Where in that formula did you see tsi?
Where in that formula do you see radiative emission from the surface?
In physics, when we say, for example, watts is based on work done and time, you would expect to see work and time in the equation. There may be some other variables there too, but work and time should be. Consequently, the equation for watts is:
Force*distance/time or just work/time. Do you see how’s that works.
And again, radiation isn’t a force, it’s an acceleration.
There have been too many links that I have provided to wiki pages and hyper physics pages that explain all of this.
GillaGilla
”Your punt is completely invalid and wrong. The formula for little g is G*mass of earth/waits off earth squared.”
Punt? Wait?
But sure, the known way to calculate g is by its relation to the density and volume of mass, into an equality between constant force of G in relation to a threedimensional volume of mass. It is acting on a square meter surface and we determine the power density in units N/m^2. In trelation to the volume of mass, it is relative to radius and density. The density is dependent on temperature/heat flow. Its action on the surroundings is measured as a force in a point, unlike G. But it can easily be converted to its strength on a square meter.
The behaviour and character of gravity, is opposite to heat. It expands and decline like heat. It travels as fast as heat. It is observed in relation to heat, universally. Heat and force is proven to be closely related. Based on observation and established physics, gravity and heat is closely related. This is the most rational conclusion possible. Free from subjective asumptions. Based on proven and applied physics.
An exact relationship independent of anything else, between force(gravity) and power of the heat source, is not a surprise. It is expected.
”Where in that formula did you see tsi?”
In the formula for a ball with a shell with uniform charge:
http://hyperphysics.phy-astr.gsu.edu/hbase/electric/elesph.html
Which is a result of geometry, force and flow of energy.
Your equation is the relation between force and the mass it acts on. My equation is the relation between force and power of the source(s).
”Force*distance/time or just work/time.”
The force acting per unit time, tells you what density of power needed to constantly drive the force.
To have constant force, constantly adding energy as work, you need constant flow of power.
Apparently, the force of gravity is exactly balanced to the heating power of the solid planet. It is not really something that should be surprising, since the most solid physics known to man, the laws of thermodynamics, is about that exact relationship. dU=Q+/-W
”And again, radiation isn’t a force, it’s an acceleration.”
Radiation is flow of em-energy, into or out of mass. But fine, call it acceleration, it is a definition which applies also to gravity.
It seems like a supportive argument of my calculations, not your blanket-theory where dry ice creates energy by cooling a heat source.
A reference to this statement would be useful.

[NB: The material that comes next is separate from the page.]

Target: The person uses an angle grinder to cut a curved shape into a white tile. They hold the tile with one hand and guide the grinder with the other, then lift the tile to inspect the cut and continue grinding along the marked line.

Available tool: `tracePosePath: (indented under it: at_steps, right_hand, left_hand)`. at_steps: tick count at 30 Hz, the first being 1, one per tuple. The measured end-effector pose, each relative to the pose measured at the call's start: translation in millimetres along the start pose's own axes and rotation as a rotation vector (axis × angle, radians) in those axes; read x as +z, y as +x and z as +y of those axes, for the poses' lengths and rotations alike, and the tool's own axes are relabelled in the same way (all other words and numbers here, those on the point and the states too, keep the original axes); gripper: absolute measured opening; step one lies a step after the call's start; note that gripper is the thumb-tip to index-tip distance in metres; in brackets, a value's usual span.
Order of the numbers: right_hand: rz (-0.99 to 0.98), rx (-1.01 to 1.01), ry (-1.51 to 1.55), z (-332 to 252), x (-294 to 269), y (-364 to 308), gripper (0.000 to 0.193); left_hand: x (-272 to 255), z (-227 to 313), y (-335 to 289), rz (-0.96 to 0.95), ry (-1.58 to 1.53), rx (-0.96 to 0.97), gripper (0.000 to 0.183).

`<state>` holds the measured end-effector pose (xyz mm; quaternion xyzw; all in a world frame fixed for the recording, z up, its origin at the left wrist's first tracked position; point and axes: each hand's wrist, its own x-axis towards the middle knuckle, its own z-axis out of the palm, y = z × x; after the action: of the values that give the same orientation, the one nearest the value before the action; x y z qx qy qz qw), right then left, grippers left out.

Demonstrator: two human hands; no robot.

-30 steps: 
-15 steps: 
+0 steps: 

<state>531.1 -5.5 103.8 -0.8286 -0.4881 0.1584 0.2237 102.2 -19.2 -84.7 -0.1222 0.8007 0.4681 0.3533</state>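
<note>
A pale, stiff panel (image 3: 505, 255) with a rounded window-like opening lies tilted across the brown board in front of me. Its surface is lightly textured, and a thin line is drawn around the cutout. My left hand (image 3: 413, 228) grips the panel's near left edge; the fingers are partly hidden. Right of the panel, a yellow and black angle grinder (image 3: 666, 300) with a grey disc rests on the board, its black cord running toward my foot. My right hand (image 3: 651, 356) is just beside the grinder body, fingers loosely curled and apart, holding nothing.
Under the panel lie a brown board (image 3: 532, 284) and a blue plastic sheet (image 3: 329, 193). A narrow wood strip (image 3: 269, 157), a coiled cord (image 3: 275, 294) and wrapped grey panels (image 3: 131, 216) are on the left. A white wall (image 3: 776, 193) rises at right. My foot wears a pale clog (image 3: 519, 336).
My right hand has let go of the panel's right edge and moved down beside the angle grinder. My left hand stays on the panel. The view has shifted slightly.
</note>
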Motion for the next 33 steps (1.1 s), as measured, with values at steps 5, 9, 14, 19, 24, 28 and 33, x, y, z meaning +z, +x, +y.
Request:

Cite the part of interest, and provide a link.
GillaGilla
My last comment should have said gravity is an acceleration, not radiation.
Lifeisthermal,
2 objects with mass m1 and m2 are separated by a radius of r when measured. Please let me know with specific equations what is the force of gravity between them, the acceleration of gravity on either object, you pick which one, and the equation for the total gravitational potential of the system. In normal physics, these are 3 equations that look rather similar. I’m curious what your equations are for it though.
Force =?
Acceleration (m1 or m2) = ?
Total gravitational potential=?
GillaGilla
It seems to come down to one single point of confusion:
1) Thermal energy never transfers (net) from a colder object to a warmer object. Or, practically never – Maxwell’s demons still apply here.
2) Adding insulation to a hotter body will cause it to lose heat more slowly. If the body was at steady-state equilibrium with its surroundings; if thermal energy was generated at the same rate as it was lost; then the rate of loss will decrease, the thermal energy in the body will increase, and the temperature of the body will rise. This is what happens when more thermal energy is generated than lost; the temperature rises.
The 1LOT is about #1. The greenhouse effect is about #2.
No one is saying that heat will transfer (net) from a colder body to a warmer one. We’re saying that adding radiative insulation will decrease the loss of heat from the warmer body, so the temperature will rise.
GillaGilla
Since you like to play games with animals, try this:
Put a mouse in a cage hanging at some level above ground, at some distance from an open air fire. Take a water-hose and shower the mouse with water(like rain, vapor or oceans). Then spray dry ice on the mouse with a fire-extuinguisher.
What happens to the temperature of the mouse? And why do you need analogies for ice, water, cold air and dry ice, in the shape of foil and gel-packs?
You are describing air, water and co2. You don´t need analogies, the action of these substances on heat sources is not unknown.
GillaGilla
Side question but not OT:
The cooling garment of space suits is according to NASA engineers vital for cooling against envoirenment ( if space walk is done in the sun ) as well as cooling away the heat produced by the metabolism.
How is the latter case possible? The colder space suit should be unable to heat the human body further than its normal 37C.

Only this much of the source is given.